O casal foi preso e indiciado na última sexta-feira (21), por homicídio qualificado. O carro com o corpo da vítima foi localizado no dia 11 de agosto em Itaitinga, na Região Metropolitana de Fortaleza. A Perícia Forense apontou que a vítima levou três tiros na cabeça e, depois de morto, foi incendiado.
Conforme a investigação, o crime teria motivação passional, visto que Raphael e Júlia, ambos casados, tinham uma relação extraconjugal. O caso era de conhecimento de Antoneudo, que chegou a ficar um período separado da esposa, mas depois retomou o casamento.
Segundo o depoimento de um parente de Raphael, o soldado revelou para o familiar que em março deste ano conheceu Júlia Natália e passou a manter uma relação com ela. Na época, Raphael mencionou que Júlia estava separada do marido, mas continuava morando na casa da sogra.
Os encontros dos dois ocorriam após o serviço, quando os agentes diziam para seus respectivos cônjuges que iriam demorar para chegar em casa por conta de ocorrências policiais ou dentro do 16º Batalhão, onde eles trabalhavam.
Ainda de acordo com a testemunha, Raphael mencionou que quando Antoneudo ia encontrar Júlia no serviço para deixar alguma comida, o "olhava com cara de raiva" e o encarava.
Além disso, em maio deste ano, Antoneudo apareceu de surpresa quando Raphael e Júlia estavam trabalhando no policiamento a pé na Praça Paulo Benevides, em Messejana. Neste dia, o soldado mencionou para o parente que Júlia mostrou para ele que Antoneudo estava monitorando os dois de longe.
Vítima pretendia assumir relação com a suspeita
Um dia antes de ser morto, Raphael Sampaio revelou para um amigo da polícia que ele havia conversado com Júlia e os dois haviam decidido se separar de seus companheiros para assumir o relacionamento.
O envolvimento entre os dois agentes também foi confirmado por outras testemunhas.
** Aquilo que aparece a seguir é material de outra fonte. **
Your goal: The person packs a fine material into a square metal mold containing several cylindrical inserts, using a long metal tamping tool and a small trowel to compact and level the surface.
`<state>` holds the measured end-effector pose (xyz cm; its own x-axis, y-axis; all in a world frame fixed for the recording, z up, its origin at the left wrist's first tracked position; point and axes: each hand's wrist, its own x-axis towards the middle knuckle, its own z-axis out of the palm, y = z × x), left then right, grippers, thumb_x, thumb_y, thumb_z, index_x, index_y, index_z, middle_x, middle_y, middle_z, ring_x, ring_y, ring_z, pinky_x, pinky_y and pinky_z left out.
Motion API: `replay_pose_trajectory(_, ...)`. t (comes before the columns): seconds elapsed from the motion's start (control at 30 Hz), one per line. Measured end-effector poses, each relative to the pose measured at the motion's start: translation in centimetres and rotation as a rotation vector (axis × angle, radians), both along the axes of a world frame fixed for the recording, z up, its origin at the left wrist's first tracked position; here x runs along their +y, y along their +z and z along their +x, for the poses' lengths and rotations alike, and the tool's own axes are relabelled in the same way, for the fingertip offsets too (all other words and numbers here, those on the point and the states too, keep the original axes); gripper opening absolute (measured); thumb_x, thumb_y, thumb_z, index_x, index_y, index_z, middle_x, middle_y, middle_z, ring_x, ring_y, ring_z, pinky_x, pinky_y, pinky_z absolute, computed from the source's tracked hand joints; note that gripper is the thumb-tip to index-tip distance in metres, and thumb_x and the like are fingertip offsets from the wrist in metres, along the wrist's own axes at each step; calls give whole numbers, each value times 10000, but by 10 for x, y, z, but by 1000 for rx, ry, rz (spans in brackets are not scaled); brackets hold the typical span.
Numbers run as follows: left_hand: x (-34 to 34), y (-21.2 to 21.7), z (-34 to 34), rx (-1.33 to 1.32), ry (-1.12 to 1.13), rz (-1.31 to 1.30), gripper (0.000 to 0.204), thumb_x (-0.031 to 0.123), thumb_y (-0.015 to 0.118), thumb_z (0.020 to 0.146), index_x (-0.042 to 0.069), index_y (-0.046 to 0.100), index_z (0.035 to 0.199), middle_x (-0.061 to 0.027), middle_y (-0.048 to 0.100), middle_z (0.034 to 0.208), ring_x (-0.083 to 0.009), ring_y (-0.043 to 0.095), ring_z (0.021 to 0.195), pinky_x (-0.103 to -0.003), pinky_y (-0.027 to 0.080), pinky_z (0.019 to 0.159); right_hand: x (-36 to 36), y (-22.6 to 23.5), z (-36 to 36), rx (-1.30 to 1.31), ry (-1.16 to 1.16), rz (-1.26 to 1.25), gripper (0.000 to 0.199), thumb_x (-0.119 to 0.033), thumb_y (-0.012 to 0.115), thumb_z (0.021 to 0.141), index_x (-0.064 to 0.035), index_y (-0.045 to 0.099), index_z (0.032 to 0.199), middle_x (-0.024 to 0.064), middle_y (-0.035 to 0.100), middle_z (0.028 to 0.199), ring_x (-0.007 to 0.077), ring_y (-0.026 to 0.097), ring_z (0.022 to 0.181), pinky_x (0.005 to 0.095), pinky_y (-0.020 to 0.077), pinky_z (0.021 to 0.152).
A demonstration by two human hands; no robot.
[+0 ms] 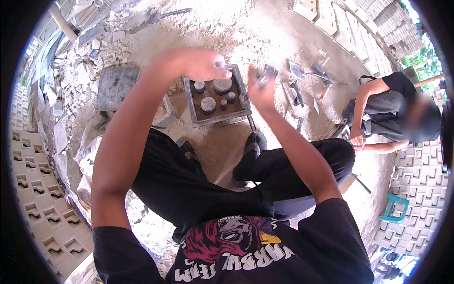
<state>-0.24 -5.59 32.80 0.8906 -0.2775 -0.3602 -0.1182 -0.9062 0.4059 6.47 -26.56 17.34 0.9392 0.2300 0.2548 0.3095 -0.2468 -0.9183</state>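
The person's black trousers (198, 201) lie nearest, on the near side of the square frame (220, 120), with dark shoes (256, 143) between. The frame sits on the dusty ground beyond the shoes; inside it, five round cylinders (208, 105), three large and two small, stand in brownish material. The right hand (261, 90) is just right of the frame, blurred; I cannot tell how far its grip is closed or on what. The left hand (205, 65) is at the frame's far edge, its grip loosely curled; whether it has hold of anything is unclear. A dark flat board (117, 89) lies left of the frame, a trowel (298, 71) right of it. Farther right of the frame crouches another person (378, 109); pale blocks (321, 21) line up beyond it, to the right.
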Motion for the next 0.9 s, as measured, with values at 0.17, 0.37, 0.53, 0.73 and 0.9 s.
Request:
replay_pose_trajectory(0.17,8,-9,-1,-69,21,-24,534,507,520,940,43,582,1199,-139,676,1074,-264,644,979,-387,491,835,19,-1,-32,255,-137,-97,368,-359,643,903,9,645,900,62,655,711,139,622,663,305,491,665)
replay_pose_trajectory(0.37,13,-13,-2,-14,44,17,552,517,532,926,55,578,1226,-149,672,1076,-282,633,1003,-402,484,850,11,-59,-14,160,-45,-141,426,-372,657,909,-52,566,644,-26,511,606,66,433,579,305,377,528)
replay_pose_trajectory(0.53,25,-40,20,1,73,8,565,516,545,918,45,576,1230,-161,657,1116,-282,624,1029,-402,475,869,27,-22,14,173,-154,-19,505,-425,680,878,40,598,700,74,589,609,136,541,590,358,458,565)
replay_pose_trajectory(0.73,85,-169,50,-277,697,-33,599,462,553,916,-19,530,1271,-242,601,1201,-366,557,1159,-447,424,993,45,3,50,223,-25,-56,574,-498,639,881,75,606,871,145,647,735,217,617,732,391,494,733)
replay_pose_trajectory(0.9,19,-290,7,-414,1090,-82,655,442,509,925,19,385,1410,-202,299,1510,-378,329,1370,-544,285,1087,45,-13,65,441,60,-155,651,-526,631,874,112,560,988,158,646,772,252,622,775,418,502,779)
Eles relataram que no período no qual Júlia ficou separada do marido chegou a ir deixar comida para Raphael enquanto ela estava de folga e ele estava no serviço.
Investigações da polícia apontaram que Raphael foi morto na frente da residência de Júlia, na Rua Florêncio Fontenele, no bairro Jangurussu, por volta das 3 horas do dia 11 de agosto.